On July 30, Lt. Gov. Deidre Henderson announced the resignation of Justin Lee, the state’s director of elections. Lee’s departure from the state government to pursue other opportunities comes in the wake of the replacement of the county clerks of eight of the state’s 29 counties in the past year.
The timing of those changes is inauspicious at best, coming as recent changes to state elections laws increase the responsibilities of county clerks in the upcoming primary and general elections.
“Justin’s faithful execution of election law has been a role model for elections officers across the state and nation,” Henderson said in a prepared statement announcing Lee’s departure. “He helped ensure the security of our elections, integrated new technology and engendered the trust of the voters. I’m sorry to see him go, but I’m so grateful for his service to the people of Utah.”

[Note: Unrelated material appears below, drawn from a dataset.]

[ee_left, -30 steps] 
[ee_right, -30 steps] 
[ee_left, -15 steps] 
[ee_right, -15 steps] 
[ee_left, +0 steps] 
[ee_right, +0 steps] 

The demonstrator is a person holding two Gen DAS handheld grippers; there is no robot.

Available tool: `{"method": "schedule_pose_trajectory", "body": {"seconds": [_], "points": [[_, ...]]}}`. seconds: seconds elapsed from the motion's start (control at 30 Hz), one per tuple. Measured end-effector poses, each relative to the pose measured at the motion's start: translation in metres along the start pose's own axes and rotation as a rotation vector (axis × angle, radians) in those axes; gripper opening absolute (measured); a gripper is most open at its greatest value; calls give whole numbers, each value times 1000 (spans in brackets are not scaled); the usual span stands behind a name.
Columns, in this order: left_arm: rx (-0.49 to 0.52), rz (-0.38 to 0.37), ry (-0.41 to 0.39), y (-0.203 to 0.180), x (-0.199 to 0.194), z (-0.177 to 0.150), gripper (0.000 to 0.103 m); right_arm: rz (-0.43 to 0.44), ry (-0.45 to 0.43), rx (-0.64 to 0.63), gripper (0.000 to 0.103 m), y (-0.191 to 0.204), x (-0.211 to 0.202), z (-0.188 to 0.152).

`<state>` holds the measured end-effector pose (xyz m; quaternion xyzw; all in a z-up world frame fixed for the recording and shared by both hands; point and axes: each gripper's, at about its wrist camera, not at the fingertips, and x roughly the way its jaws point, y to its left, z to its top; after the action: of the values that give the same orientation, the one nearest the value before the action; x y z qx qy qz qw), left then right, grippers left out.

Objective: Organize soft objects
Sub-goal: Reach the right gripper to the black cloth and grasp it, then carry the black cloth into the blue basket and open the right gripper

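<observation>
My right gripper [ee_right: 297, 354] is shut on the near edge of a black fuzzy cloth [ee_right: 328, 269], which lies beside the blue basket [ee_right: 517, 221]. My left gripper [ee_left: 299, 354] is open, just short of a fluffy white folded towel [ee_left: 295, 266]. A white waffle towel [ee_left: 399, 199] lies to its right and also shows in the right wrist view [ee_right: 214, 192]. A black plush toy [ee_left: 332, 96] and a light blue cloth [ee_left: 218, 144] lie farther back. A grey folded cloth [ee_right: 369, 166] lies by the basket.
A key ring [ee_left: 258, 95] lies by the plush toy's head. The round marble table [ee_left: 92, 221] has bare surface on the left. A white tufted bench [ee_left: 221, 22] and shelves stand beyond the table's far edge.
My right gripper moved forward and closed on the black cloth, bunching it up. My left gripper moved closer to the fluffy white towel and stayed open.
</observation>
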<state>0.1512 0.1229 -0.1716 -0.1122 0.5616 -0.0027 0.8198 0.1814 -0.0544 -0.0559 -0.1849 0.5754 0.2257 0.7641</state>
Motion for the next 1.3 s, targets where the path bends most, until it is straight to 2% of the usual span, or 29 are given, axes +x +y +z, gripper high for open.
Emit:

Lee started working in the Lieutenant Governor’s Office in 2010. In 2012, he became deputy director of elections and was promoted to director of elections in 2017.
During his tenure, Lee assisted in transitioning the state to by-mail elections, helped implement new updated voting equipment and provided counties with additional cyber and physical security options.
Those election integrity efforts include requirements for county clerks across the state to digitally verify all signatures on mail-in ballots in both primary and general elections.
In 2022, those new duties will increase again when legislation introduced by Rep. Dan Johnson (R-District 4) takes effect, allowing Utah voters to digitally track their mail-in ballots throughout the election process and to correct any problems that might arise in the counting of their ballots.
Cache County Clerk/Auditor Jess Bradfield suggests that those changes to election laws may be impacting the decisions of veteran county clerks to leave their positions.
“Some (clerks) are leaving for higher paying jobs, not retiring,” Bradfield says. “But most also acknowledge the impact of high levels of stress associated with their jobs and heavy election law regulations without receiving any additional staff support.”
Bradfield’s appointment as county clerk/auditor came following the retirement of Jill Zollinger in the summer of 2020 for family reasons. Since then, Lee and seven county clerks have announced their intent to leave their offices.
In Utah County, former clerk Amelia Powers Gardner resigned her post in spring to run for appointment as a county commissioner. Gardner had previously modernized the way the clerk’s office served Utah’s second-largest county by population.
In June, John David Nielson announced his resignation as San Juan County clerk to pursue another opportunity. San Juan is one of Utah’s smallest counties in population, but has some of the state’s most challenging election requirements as a result of a law suit by the Navajo Nation.
Marilyn Gillette, the clerk/auditor of Toole County, announced her decision to retire in July. Toole is Utah’s second-largest county in area and seventh-largest in terms of population.
In June, Kim Hafen retired as clerk/auditor of Washington County, Utah’s fifth-largest county by population.
In Summit County, long-term clerk/auditor Kent Jones retired in April. His unexpired term will be served out by newcomer Evelyn Furse, who campaigned for the position by pledging to reform local elections.
An outsider was also selected to replace the late Brent Titcomb, who passed away in 2020 while serving as clerk/auditor in Wasatch County.
Most recently, San Pete County clerk Sandy Neill announced that she will not seek re-election in 2022.
Bradfield said that those changes collectively represent a nearly 25 percent turnover in county clerks statewide.